- TASK PROMPT
With the pictures left out, restate exactly the part below that opens with the line containing "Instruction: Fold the" and closes with the line containing "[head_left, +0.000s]".
---- RECORDS FOR THIS EXERCISE
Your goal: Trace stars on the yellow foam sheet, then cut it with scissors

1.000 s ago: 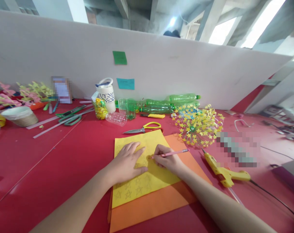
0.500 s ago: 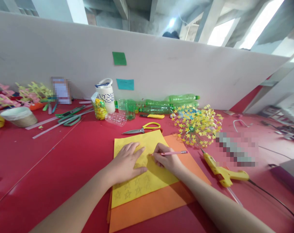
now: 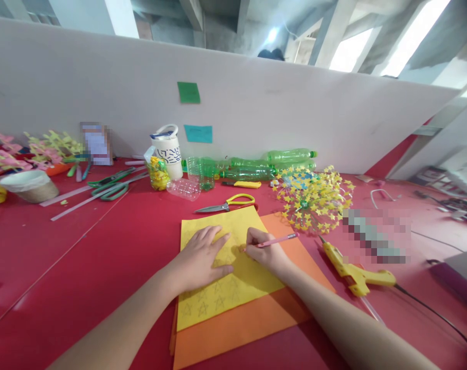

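Note:
A yellow sheet of paper [image 3: 256, 288] lies on orange sheets [image 3: 233, 339], with several pencil-drawn stars showing on its lower left part. My left hand [image 3: 204, 257] rests flat on the yellow sheet, fingers spread. In my right hand [image 3: 266, 252] is a pink pencil [image 3: 280, 240], its tip down at the paper to the right of my left fingers. Beyond the sheet's far edge lie yellow-handled scissors [image 3: 228, 205]. My palms and fingers cover part of the drawing.
A yellow glue gun [image 3: 353, 272] with a cord lies right of my right arm. Behind it stands a bunch of yellow paper stars [image 3: 314, 200]. Green plastic bottles [image 3: 252, 172], a cutter knife [image 3: 247, 184] and a white tumbler [image 3: 169, 154] line the back. Green scissors [image 3: 113, 191] lie left.
My right hand has shifted slightly to the right, and the pencil's eraser end has tilted up. My left hand stays in place.

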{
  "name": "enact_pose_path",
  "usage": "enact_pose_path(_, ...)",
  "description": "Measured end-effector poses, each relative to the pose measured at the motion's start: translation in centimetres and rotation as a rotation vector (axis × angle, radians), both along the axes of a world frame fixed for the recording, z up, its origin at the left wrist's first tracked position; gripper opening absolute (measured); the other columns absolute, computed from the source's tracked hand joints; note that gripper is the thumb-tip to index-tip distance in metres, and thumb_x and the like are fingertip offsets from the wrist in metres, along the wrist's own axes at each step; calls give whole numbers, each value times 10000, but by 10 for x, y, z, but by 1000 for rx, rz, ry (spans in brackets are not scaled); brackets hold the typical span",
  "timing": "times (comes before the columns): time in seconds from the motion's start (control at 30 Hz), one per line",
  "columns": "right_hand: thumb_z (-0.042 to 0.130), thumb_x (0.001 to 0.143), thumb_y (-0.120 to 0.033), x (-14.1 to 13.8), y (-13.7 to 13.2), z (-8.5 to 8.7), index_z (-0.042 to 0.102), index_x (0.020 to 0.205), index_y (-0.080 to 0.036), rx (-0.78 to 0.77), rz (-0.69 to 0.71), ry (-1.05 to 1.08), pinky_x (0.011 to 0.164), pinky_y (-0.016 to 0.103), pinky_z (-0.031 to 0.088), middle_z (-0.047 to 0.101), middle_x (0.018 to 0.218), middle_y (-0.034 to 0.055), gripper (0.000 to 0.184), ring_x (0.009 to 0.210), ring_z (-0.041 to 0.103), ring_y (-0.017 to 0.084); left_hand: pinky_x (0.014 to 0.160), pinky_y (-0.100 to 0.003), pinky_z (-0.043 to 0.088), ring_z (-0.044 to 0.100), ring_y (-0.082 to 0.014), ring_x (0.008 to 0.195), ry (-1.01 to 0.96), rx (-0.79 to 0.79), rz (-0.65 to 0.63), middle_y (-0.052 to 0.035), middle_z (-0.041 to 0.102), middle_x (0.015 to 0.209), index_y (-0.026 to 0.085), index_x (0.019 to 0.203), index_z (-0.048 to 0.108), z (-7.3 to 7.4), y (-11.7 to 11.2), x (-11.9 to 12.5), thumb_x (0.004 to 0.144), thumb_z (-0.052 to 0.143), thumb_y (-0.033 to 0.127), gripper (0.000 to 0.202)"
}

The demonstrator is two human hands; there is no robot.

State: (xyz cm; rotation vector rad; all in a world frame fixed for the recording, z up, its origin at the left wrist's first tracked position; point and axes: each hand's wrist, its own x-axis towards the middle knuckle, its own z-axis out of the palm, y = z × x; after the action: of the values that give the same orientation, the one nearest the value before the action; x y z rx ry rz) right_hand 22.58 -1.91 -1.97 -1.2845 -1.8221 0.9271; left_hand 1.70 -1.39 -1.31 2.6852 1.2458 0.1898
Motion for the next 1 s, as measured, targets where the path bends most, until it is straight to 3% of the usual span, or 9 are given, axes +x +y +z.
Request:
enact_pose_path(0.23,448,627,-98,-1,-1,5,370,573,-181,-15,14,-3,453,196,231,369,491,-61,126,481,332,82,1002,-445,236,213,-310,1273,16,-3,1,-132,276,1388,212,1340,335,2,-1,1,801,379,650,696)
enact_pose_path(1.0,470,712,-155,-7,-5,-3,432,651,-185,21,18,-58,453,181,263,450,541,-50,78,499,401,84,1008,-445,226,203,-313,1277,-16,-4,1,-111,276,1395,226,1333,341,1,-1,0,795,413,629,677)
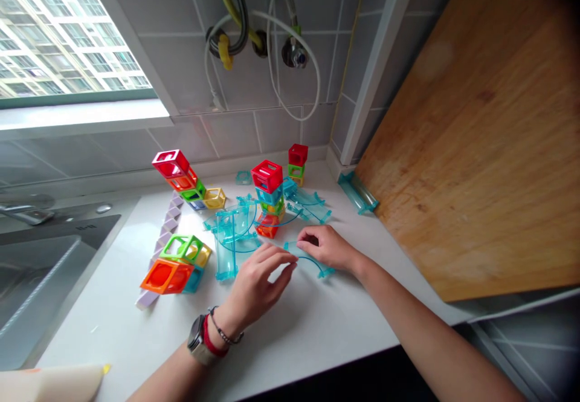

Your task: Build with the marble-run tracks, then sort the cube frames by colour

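Observation:
My left hand reaches in from the lower left, thumb and forefinger brought together in a pinch beside a clear teal curved track piece. Behind that same piece, my right hand has its fingers curled in; whatever either hand pinches is too small or hidden to make out. Just beyond the hands, a red cube frame tops a stack of colored cubes ringed by teal curved tracks. Left of my left hand, a straight teal track piece lies on the counter.
An orange cube and a green cube form a low cluster at left. Behind stands a leaning stack with a red cube; another red cube tops a small stack. A sink is at left, a wooden board at right.

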Demonstrator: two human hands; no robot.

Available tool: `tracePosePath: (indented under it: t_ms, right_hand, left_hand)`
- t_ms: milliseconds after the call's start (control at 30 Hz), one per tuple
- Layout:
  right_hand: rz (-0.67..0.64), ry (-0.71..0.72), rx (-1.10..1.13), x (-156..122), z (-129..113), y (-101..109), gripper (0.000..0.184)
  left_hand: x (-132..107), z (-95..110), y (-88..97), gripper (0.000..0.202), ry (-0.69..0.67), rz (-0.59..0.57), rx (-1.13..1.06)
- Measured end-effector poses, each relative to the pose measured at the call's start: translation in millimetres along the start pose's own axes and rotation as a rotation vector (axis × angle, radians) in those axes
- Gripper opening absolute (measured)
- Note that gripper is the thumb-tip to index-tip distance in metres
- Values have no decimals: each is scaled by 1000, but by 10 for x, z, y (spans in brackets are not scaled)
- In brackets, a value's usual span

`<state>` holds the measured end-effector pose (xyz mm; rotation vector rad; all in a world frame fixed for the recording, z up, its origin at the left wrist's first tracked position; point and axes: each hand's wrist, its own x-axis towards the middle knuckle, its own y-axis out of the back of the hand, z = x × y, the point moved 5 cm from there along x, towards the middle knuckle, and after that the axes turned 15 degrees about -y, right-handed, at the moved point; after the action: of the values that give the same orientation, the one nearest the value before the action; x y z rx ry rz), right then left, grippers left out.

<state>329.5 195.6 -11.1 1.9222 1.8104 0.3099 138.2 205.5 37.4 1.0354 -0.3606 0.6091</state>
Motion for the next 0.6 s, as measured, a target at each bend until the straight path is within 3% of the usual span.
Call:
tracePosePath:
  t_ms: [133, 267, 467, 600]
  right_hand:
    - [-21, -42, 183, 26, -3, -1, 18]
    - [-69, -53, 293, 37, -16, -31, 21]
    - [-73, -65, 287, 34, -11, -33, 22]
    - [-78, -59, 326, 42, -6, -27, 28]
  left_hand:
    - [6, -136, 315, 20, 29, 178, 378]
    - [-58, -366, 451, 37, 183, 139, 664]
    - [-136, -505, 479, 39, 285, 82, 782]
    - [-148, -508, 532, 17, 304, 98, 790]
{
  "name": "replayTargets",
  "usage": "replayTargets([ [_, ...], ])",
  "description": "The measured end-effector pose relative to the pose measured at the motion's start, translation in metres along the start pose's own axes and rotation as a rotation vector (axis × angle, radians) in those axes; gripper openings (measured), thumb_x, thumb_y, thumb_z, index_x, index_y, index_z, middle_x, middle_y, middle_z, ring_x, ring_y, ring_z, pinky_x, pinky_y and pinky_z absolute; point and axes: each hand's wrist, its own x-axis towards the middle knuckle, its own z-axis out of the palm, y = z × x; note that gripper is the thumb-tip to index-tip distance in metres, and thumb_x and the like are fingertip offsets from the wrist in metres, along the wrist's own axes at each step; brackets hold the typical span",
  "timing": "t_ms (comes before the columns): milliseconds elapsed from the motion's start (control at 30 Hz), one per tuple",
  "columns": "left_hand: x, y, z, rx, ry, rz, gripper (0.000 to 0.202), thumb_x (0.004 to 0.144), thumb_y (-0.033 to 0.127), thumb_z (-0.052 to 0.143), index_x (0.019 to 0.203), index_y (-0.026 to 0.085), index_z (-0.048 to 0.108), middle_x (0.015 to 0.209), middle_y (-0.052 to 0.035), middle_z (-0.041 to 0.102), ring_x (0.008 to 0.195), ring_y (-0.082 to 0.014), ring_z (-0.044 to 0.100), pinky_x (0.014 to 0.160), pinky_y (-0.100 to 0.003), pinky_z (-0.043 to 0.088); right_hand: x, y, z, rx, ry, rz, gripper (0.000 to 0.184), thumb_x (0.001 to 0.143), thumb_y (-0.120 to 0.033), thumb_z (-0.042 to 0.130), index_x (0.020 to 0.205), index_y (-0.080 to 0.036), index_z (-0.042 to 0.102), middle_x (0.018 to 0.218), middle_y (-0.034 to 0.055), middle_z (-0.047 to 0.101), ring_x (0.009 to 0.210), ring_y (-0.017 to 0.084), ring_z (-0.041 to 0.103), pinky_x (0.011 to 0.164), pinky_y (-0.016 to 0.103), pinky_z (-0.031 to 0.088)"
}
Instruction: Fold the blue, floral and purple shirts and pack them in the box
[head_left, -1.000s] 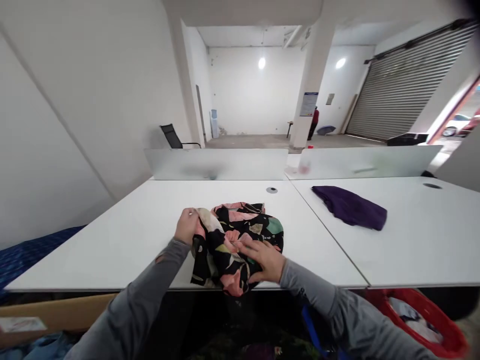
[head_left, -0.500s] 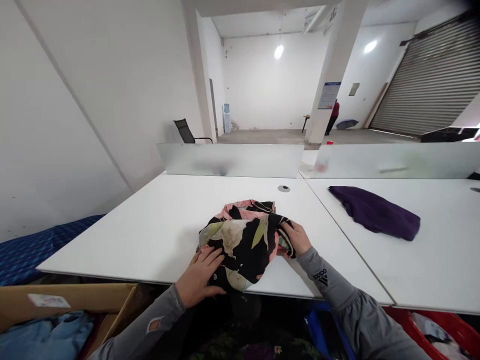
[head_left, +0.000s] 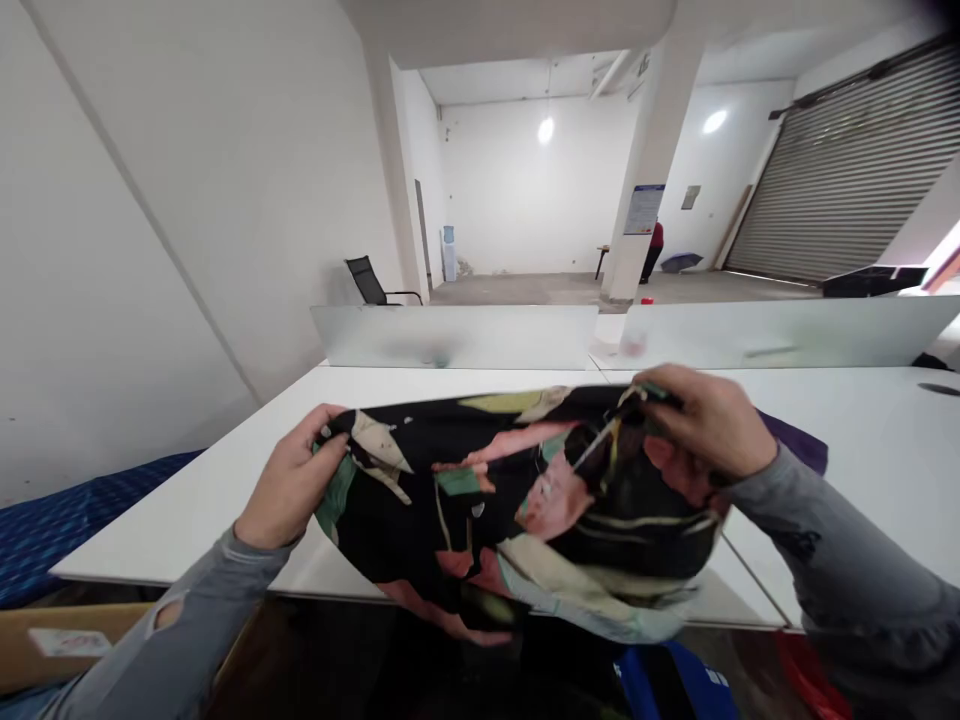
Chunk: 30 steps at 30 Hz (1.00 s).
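A black floral-print garment (head_left: 457, 510), with pink, cream and green shapes on it, hangs stretched between my hands above the front of the white table. I cannot tell what kind of garment it is. My left hand (head_left: 289, 480) pinches its upper left corner between thumb and fingers. At the upper right, my right hand (head_left: 705, 420) grips bunched fabric along the top edge. The lower part sags in loose folds past the table's front edge, slightly blurred on the right.
The white table (head_left: 180, 520) has frosted dividers (head_left: 465, 335) along its back. A folded purple cloth (head_left: 799, 440) lies partly hidden behind my right arm. Below the edge are a cardboard box (head_left: 71, 640), a blue item (head_left: 679, 680) and something red (head_left: 810, 675). A person (head_left: 652, 255) stands far back.
The garment was crumpled on the table under both hands. Now it is lifted and spread wide, my left hand having moved left and up, my right hand right and up.
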Motion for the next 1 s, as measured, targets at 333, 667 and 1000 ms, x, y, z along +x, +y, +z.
replayTargets([
  [333, 0.139, -0.020, 0.057, 0.485, -0.019, -0.050, 0.018, 0.080, 0.032, 0.051, 0.087, 0.018, 0.060, 0.084, -0.0044, 0.063, 0.086, -0.0222, 0.059, 0.080, -0.032, 0.045, 0.089, 0.063, 0.084, -0.368, -0.075, 0.330, 0.031, 0.088, -0.034, 0.049, 0.108, -0.018, 0.067, 0.108, 0.0125, 0.067, 0.089, 0.025, 0.061, 0.073, 0.033, 0.042],
  [667, 0.009, -0.096, 0.111, 0.630, -0.486, 0.139, 0.053, 0.083, 0.057, 0.051, 0.121, 0.020, 0.052, 0.120, -0.0126, 0.057, 0.109, -0.0278, 0.056, 0.092, -0.041, 0.044, -0.021, 0.051, 0.203, 0.129, -0.444, 0.223, 0.052, 0.072, -0.043, 0.071, 0.118, -0.019, 0.064, 0.116, 0.0084, 0.067, 0.099, 0.023, 0.063, 0.084, 0.030, 0.047],
  [1000, -0.006, -0.138, 0.086, 0.540, -0.567, -0.165, 0.012, 0.080, 0.025, 0.048, 0.082, 0.022, 0.058, 0.082, -0.0037, 0.064, 0.086, -0.0223, 0.061, 0.082, -0.036, 0.046, -0.030, 0.091, 0.208, -0.075, -0.283, 0.457, 0.029, 0.083, -0.010, 0.040, 0.091, -0.014, 0.068, 0.095, 0.0111, 0.065, 0.084, 0.021, 0.061, 0.079, 0.032, 0.045],
])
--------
- REPLY
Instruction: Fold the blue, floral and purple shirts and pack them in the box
[head_left, -1.000s] 
[head_left, -0.500s] 
[head_left, +0.000s] 

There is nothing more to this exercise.